* **Work required**
Only the lines from the one with "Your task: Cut" through the final line below belong in the answer, copied exactly and without pictures.

* **Input data**
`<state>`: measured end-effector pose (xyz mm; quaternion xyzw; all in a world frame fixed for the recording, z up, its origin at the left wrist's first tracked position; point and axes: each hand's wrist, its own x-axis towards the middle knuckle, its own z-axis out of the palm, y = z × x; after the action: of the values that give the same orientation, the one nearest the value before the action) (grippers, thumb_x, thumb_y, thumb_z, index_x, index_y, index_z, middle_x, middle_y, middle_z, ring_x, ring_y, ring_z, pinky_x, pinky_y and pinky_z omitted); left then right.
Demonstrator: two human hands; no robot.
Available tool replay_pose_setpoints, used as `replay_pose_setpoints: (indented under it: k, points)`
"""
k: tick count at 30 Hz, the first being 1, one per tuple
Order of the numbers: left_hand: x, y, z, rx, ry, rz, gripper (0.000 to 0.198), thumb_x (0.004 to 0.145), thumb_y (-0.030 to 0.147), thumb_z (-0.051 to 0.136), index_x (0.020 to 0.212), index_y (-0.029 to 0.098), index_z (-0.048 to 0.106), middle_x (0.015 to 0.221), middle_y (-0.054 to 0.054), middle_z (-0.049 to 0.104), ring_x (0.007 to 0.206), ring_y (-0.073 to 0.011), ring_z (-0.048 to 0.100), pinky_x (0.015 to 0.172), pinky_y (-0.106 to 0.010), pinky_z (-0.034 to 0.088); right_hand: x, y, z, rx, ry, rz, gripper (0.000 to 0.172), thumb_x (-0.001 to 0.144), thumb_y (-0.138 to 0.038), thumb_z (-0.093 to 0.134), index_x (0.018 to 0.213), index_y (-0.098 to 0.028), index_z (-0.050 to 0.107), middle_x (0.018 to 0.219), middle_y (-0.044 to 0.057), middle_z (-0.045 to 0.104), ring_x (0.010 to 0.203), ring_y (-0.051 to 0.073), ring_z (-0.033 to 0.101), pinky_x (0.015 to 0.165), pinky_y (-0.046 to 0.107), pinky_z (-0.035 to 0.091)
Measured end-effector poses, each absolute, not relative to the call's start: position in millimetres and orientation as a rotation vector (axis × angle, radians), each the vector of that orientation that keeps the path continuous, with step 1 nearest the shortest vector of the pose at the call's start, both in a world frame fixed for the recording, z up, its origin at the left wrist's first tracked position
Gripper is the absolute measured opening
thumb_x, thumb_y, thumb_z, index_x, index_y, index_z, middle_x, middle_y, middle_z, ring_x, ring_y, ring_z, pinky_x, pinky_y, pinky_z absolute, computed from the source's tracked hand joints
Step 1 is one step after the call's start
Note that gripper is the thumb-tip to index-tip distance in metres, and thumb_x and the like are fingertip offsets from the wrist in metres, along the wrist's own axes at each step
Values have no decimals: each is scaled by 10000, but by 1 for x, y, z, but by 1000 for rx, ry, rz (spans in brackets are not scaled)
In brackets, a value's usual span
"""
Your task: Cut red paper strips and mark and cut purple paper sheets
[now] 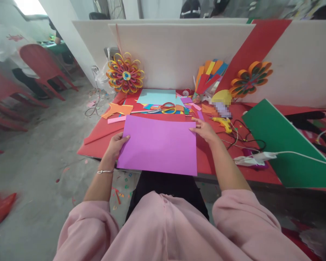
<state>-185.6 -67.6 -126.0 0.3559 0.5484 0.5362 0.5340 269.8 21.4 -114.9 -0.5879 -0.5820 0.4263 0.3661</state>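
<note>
A sheet of purple paper is held out in front of me, above the table's front edge. My left hand grips its left edge, thumb on top and fingers underneath. At the upper right corner, my right hand pinches the sheet, with the thumb on its face. Just beyond the paper lie scissors with yellow and red handles. Orange paper scraps, a pink strip and a light blue sheet are spread around them.
The red-covered table also bears a yellow glue gun, a white power strip with cords and a tilted green board. Paper flowers stand against a white panel. Red chairs and a person are at left.
</note>
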Motion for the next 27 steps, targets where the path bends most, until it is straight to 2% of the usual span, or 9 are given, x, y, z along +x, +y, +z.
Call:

* **Your solution**
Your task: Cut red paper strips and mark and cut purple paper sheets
[now] 
<state>-185.6 -67.6 -126.0 0.3559 0.5484 0.5362 0.5340 269.8 21.4 -114.9 -0.5879 -0.5820 0.4263 0.3661</state>
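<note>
A sheet of purple paper is held out in front of me, above the table's front edge. My left hand grips its left edge, thumb on top and fingers underneath. At the upper right corner, my right hand pinches the sheet, with the thumb on its face. Just beyond the paper lie scissors with yellow and red handles. Orange paper scraps, a pink strip and a light blue sheet are spread around them.
The red-covered table also bears a yellow glue gun, a white power strip with cords and a tilted green board. Paper flowers stand against a white panel. Red chairs and a person are at left.
</note>
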Motion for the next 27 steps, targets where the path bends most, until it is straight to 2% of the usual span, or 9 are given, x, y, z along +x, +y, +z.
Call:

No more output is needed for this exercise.